To delete the value of an attribute for a list of nodes, the method tree.delete_attribute_values(attribute_name, nodes_list) is used. To append new values to some nodes, the new values must be passed as a dict in the form {node_id: attr_values_list} to the method tree.append_attribute_values(attribute_name, new_values). This does not touch the existing values. To replace them, instead use tree.replace_attribute_values(attribute_name, new_values). This replaces all values for the nodes in the dictionary and leaves the rest of the values intact.

It is also possible to directly edit the list of attribute values for some nodes. To this purpose a dictionary of the form {node_id: attr_values_list} is obtained using the method attrvalues = tree.load_attribute_values(attribute_name). After loading, the dictionary entries are changed, by deleting, adding or modifying some values and finally passed to the method tree.save_attribute_values(tree, attribute_name, attrvalues).

Checking if an attribute exists

To check if an attribute exists, the tree.has_attribute(attribute_name) method can be used. The list of all attributes is returned by tree.list_attributes().

Destroying attributes

To remove an attribute completely, the tree.destroy_attribute(attribute_name) method is used. To remove all attributes, the tree.destroy_all_attributes() method is used.

Subtree queries

List of IDs of a subtree

The list of IDs of a subtree whose root is node subtre_root is obtained using the method: tree.subtree_ids(subtree_root).

Attribute values in a subtree

Using the method tree.query_attribute(subtree_root, attributes) attribute values for the given subtree, for multiple attributes are obtained as a dictionary in the form {'attribute_name': [values]}. The optional parameter show_stats can be set to True, to compute and output some statistics to the logger info channel.

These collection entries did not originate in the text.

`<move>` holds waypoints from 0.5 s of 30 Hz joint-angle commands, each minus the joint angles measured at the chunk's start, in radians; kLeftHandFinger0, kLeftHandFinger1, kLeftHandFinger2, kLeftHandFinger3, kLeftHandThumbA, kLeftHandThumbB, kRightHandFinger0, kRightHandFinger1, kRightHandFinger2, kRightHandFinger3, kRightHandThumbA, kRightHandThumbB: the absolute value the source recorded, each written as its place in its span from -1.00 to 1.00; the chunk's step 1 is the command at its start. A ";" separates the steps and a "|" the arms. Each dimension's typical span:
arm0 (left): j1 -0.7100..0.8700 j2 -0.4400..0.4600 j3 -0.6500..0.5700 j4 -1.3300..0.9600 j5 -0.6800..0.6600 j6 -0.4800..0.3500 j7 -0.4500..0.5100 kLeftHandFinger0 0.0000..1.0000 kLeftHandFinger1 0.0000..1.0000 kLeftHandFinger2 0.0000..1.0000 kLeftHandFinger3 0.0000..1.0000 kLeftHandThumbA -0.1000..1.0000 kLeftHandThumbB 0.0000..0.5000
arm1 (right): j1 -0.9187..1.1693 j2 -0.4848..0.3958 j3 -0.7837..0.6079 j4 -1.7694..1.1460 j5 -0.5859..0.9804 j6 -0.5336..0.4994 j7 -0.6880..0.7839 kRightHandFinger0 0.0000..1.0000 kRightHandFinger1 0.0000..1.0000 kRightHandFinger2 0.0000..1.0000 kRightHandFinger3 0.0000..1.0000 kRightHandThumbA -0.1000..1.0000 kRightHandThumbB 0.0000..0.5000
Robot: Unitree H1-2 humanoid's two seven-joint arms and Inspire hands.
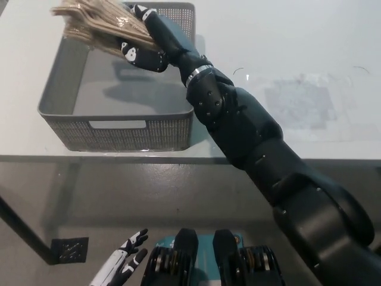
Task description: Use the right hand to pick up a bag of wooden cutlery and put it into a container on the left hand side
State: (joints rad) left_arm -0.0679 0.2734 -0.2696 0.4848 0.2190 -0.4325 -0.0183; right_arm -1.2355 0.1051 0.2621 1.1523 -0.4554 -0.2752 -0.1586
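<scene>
My black right hand [144, 43] is shut on a clear bag of wooden cutlery [95, 24]. It holds the bag above the far left part of the grey mesh basket [119, 128], which stands on the left of the white table. The bag's free end points left past the basket's far corner. The black arm stretches diagonally across the picture from the bottom right. My white left hand [119, 268] hangs low at the bottom left, below the table edge, fingers apart and holding nothing.
The white table [297, 71] runs to the right of the basket, with a few small dark specks on it. Its front edge crosses the picture at mid height. A dark table leg and foot plate [68, 249] show on the floor at lower left.
</scene>
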 commanded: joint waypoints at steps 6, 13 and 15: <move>-0.014 0.033 -0.011 -0.022 0.010 -0.037 0.003 1.00 1.00 1.00 1.00 1.00 0.70 | -0.021 -0.065 0.030 -0.084 0.000 0.061 0.062 1.00 1.00 1.00 1.00 0.82 0.85; -0.018 0.034 -0.016 -0.023 0.020 -0.037 0.013 1.00 1.00 1.00 1.00 1.00 0.68 | -0.004 -0.078 0.001 -0.132 0.023 0.038 0.016 1.00 1.00 1.00 1.00 0.77 0.67; -0.018 0.033 -0.016 -0.023 0.019 -0.037 0.011 1.00 1.00 1.00 1.00 1.00 0.68 | 0.003 -0.086 -0.010 -0.170 0.035 0.050 0.025 1.00 1.00 1.00 1.00 0.75 0.63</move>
State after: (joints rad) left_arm -0.0730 0.2805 -0.2790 0.4849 0.2313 -0.4326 -0.0183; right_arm -1.1884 0.0333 0.2786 1.0610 -0.4508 -0.2281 -0.1170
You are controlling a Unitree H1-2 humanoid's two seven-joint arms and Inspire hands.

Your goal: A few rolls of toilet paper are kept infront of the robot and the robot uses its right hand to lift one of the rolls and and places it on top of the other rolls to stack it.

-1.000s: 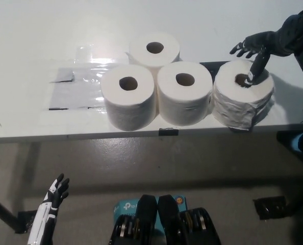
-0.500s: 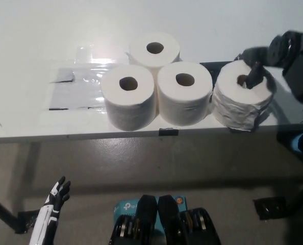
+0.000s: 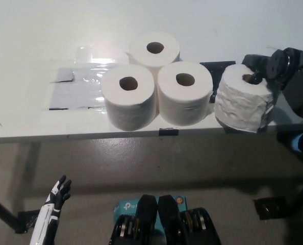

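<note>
Right hand: the black right hand [image 3: 266, 65] grips the wrapped roll [image 3: 243, 104] at its top far edge, one finger hooked into the core hole.
Wrapped roll: it sits at the table's [image 3: 29, 51] right front, tilted toward the other rolls, apart from them.
Three rolls: the front-left roll [image 3: 128, 97] and front-middle roll [image 3: 185, 93] stand side by side and touching; the back roll [image 3: 154, 49] stands behind them, upright.
Left hand: the white left hand [image 3: 57, 194] hangs low at the lower left, below the table, fingers spread, holding nothing.
Table marks: a clear plastic sheet [image 3: 75, 87] lies left of the rolls.
</note>
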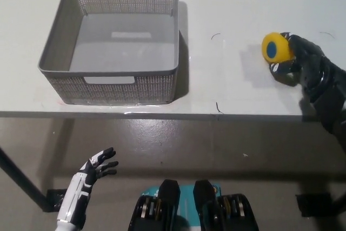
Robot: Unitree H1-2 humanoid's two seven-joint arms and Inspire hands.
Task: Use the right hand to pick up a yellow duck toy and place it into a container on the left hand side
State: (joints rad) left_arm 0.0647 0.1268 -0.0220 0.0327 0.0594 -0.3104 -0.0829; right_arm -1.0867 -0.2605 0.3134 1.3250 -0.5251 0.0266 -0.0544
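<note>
The yellow duck toy (274,48), round with a blue spot facing up, is held at the right side of the white table (227,90). My black right hand (300,60) is shut on it from the right, fingers curled under and behind it. The toy casts a shadow on the table to its left and looks lifted a little. A grey mesh basket (173,41) stands empty at the table's left. My white left hand (92,174) rests open below the table's front edge, at the lower left.
The table's front edge (162,114) runs across the middle of the view, with grey floor below it. A broad bare stretch of table lies between the basket and the toy. Small dark marks (217,106) dot the tabletop.
</note>
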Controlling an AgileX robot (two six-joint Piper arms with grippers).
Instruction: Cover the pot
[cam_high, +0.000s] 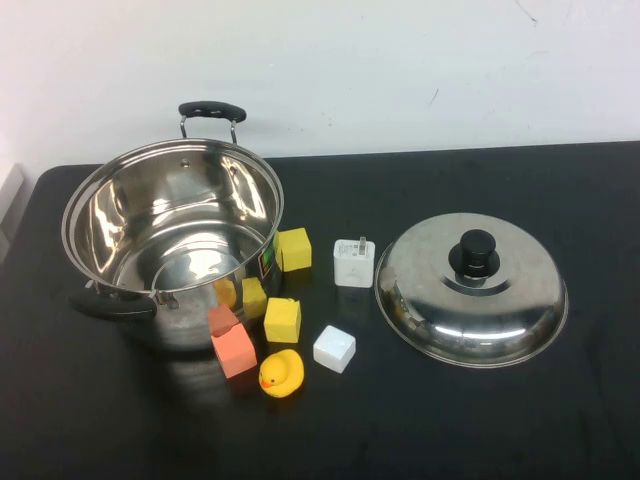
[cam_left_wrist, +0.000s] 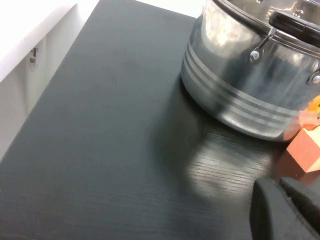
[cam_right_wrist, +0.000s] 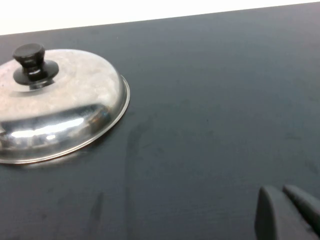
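Observation:
The pot (cam_high: 170, 235) is a large shiny steel pot with two black side handles. It stands open and empty at the left of the black table, and its side also shows in the left wrist view (cam_left_wrist: 250, 85). The domed steel lid (cam_high: 470, 290) with a black knob (cam_high: 474, 254) lies flat on the table at the right, and shows in the right wrist view (cam_right_wrist: 55, 105). My left gripper (cam_left_wrist: 281, 184) is shut and empty, low over the table near the pot. My right gripper (cam_right_wrist: 281, 191) is shut and empty, apart from the lid. Neither arm shows in the high view.
Between pot and lid lie several small things: yellow blocks (cam_high: 292, 249), an orange block (cam_high: 233, 349), a yellow rubber duck (cam_high: 281, 374), a white cube (cam_high: 334, 348) and a white charger (cam_high: 353, 262). The orange block also shows in the left wrist view (cam_left_wrist: 306, 150). The table's left edge (cam_left_wrist: 75, 30) is close.

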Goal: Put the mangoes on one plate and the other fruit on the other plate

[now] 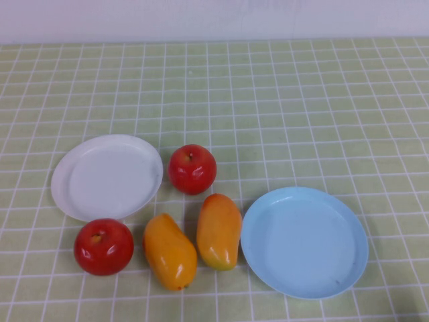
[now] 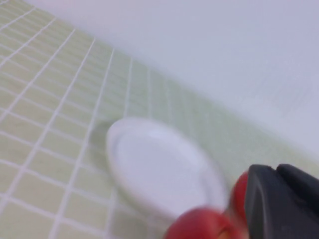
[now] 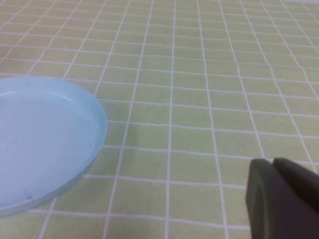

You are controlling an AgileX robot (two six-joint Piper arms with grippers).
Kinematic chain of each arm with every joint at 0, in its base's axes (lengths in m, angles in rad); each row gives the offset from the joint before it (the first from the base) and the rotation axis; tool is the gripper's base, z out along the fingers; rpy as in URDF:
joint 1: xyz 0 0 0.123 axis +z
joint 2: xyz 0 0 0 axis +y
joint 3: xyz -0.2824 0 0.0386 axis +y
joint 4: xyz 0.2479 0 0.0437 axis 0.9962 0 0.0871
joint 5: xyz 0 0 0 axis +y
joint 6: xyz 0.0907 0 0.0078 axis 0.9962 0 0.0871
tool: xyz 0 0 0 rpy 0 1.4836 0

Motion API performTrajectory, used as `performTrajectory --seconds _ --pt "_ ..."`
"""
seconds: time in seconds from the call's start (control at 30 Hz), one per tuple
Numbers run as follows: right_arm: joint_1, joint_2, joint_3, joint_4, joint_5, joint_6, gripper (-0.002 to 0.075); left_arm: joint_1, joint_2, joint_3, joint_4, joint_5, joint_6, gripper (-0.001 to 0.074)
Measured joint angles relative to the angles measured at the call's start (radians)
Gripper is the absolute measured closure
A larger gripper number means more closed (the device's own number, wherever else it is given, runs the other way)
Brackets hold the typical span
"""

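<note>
Both end effectors off the high view, grip can't tell; white plate (image 1: 107, 177) & blue plate (image 1: 305, 243) hold nothing.

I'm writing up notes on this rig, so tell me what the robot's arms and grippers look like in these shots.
Little shows. The high view contains neither arm. In each wrist view only a corner of the gripper appears: the left gripper is a matte black, rounded-edged block split by a seam, beside the white plate and a red apple; the right gripper is a similar dark grey-black block near the light blue plate. No cables or markings show.
</note>
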Motion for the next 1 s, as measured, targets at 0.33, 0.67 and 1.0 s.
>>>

To associate the attribute names to IDs, and optionally collect further information, such as the IDs of the parents of each node, the method tree.subtree_info(subtree_root, attributes) can be used. Optional parameters can be set, to include the subtree sizes (debug information only, since they still contain deleted nodes), the parents (include_parents option). The dictionary keys for the subtree sizes, node ids and parent ids can be set using the node_id_key, subtree_size_key and parent_key.

Verbosity

For slow operations, such as constructing a new tree, optional progress bars (based on the tqdm libary) can be displayed. They are enabled by setting fastsubtrees.PROGRESS_ENABLED to True (by default the value is False).

The output verbosity can be controlled by setting the log level. By default the logger is disabled. Log messages can be activated by using fastsubtrees.enable_logger("INFO"). For debugging, additional messages can be displayed by using fastsubtrees.enable_logger("DEBUG").